The Economist Intelligence Unit (EIU) forecasts a surge in Eurobond issuance across West Africa in 2025, driven by lower borrowing costs and easing financial conditions. According to its Financial Services Outlook 2025, “The Great Easing,” falling interest rates will rejuvenate fixed-income markets, attracting investors to high-quality bonds, including investment-grade corporate securities and sovereign debt from emerging markets. The report highlights that rate cuts will reverse recent outflows from these markets, fostering renewed capital inflows. West Africa, already experiencing an uptick in issuance during early 2024, is expected to benefit significantly from this trend.
EIU’s report also emphasizes global financial innovations, projecting digital wallets as the fastest-growing payment method and the continued decline of cash transactions. Additionally, climate finance is set to gain momentum, with regulators and institutions like the World Bank and the European Central Bank enhancing their environmental targets. Large economies such as India will implement stricter climate risk disclosure frameworks, signaling a global shift toward sustainable finance.

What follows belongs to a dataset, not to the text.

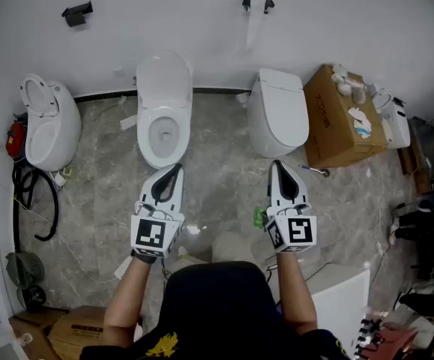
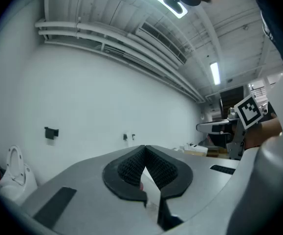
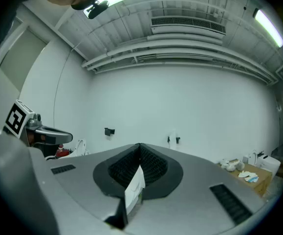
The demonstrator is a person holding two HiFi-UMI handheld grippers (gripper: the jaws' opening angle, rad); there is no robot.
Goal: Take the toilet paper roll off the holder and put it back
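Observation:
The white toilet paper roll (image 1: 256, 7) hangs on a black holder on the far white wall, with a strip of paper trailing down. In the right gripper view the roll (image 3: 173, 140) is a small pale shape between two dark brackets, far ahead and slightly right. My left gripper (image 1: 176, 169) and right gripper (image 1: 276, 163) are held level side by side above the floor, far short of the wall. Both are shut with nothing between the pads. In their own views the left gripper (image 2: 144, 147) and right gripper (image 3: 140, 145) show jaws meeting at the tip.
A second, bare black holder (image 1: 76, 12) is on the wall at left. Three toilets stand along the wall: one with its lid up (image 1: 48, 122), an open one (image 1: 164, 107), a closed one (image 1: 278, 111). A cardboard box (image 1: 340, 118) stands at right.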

Nigeria, after a two-year break, re-entered the Eurobond market in late 2024, successfully raising $2.2 billion to fund its 2024 budget. Officials hailed the achievement as a sign of growing investor confidence in the country’s economic reforms. Other African nations, including Ivory Coast, Kenya, and Senegal, have also tapped into the international debt market with oversubscribed offerings, indicating strong investor appetite for frontier market debt. As the global financial landscape evolves, West Africa is poised to play a key role in shaping emerging market trends.